### YOUR GOAL
Read through the lines below for the string "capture" and copy each one that has it.

=-=-=-=-=

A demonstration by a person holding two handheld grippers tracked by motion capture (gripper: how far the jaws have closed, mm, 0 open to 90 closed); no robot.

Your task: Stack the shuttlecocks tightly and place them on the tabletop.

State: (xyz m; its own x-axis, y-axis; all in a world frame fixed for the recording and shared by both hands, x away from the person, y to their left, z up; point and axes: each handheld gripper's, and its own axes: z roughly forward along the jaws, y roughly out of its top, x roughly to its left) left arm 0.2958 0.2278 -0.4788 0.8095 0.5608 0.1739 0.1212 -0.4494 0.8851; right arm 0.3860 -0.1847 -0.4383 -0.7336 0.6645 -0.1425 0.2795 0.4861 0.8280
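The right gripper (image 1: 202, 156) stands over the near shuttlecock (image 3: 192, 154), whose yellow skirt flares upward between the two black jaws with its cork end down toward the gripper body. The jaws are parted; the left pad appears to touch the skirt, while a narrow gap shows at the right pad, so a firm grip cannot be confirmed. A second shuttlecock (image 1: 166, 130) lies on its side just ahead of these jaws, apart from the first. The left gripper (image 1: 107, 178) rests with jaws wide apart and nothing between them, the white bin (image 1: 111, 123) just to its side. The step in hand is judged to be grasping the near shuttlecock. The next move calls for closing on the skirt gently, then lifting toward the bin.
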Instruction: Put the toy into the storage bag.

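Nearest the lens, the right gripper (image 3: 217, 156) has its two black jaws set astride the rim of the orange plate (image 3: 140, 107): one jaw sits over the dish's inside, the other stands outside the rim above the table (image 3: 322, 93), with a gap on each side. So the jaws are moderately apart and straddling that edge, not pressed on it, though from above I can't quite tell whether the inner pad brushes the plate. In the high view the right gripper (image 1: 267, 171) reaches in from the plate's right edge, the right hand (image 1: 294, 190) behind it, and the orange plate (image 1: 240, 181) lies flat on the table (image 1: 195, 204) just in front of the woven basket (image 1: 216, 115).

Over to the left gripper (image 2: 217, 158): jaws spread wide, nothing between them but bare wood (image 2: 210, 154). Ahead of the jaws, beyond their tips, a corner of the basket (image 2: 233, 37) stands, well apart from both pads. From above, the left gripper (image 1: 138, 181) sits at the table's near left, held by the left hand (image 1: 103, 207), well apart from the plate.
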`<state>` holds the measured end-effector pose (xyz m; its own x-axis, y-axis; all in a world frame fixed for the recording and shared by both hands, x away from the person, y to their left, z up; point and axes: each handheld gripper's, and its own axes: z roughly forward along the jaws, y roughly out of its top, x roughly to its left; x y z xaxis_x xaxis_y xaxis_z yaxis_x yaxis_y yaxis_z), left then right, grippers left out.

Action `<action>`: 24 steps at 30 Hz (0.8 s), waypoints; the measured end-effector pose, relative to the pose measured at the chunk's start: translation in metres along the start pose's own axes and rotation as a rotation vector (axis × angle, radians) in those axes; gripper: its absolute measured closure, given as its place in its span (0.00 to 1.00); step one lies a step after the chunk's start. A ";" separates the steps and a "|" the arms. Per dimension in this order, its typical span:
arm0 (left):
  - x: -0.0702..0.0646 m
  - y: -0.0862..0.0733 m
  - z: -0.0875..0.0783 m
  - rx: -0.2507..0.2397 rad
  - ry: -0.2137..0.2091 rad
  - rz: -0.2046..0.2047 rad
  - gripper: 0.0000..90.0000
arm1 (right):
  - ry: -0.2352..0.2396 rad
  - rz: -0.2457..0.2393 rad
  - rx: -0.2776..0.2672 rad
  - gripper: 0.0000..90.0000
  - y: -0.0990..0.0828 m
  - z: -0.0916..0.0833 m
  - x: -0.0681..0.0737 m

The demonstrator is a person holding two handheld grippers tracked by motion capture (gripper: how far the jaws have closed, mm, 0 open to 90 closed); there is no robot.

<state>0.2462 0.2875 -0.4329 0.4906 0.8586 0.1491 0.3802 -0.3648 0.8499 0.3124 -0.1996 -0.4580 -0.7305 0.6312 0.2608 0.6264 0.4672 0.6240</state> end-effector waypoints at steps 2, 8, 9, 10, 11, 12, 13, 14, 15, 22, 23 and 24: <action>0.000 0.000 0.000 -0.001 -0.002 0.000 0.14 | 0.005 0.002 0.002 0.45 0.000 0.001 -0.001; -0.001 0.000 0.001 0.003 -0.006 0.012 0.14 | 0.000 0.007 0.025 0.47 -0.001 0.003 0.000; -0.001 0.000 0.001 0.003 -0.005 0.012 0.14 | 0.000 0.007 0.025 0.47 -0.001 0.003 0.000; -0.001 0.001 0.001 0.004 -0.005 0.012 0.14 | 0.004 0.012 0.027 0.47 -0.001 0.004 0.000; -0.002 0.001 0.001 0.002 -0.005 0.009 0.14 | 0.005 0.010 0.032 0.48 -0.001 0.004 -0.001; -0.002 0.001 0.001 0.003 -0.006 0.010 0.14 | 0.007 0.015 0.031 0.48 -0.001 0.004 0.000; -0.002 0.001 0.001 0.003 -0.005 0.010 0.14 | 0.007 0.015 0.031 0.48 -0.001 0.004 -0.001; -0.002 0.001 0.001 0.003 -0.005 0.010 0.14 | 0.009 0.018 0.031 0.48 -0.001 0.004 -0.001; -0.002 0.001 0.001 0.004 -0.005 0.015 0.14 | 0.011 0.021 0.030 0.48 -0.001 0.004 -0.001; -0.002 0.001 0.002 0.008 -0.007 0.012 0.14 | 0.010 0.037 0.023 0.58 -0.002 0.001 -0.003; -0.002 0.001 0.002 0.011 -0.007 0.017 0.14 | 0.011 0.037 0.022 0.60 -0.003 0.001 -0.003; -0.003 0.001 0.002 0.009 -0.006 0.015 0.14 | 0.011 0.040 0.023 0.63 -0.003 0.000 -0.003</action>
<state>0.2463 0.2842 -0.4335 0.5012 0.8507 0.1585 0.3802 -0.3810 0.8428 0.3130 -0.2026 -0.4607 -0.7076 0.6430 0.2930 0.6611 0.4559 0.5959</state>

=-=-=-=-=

### RESPONSE BELOW
A demonstration by a person holding two handheld grippers tracked by motion capture (gripper: how far the jaws have closed, mm, 0 open to 90 closed); no robot.
The demonstrator is a person holding two handheld grippers tracked by motion capture (gripper: how far the jaws have closed, mm, 0 open to 90 closed); there is no robot.

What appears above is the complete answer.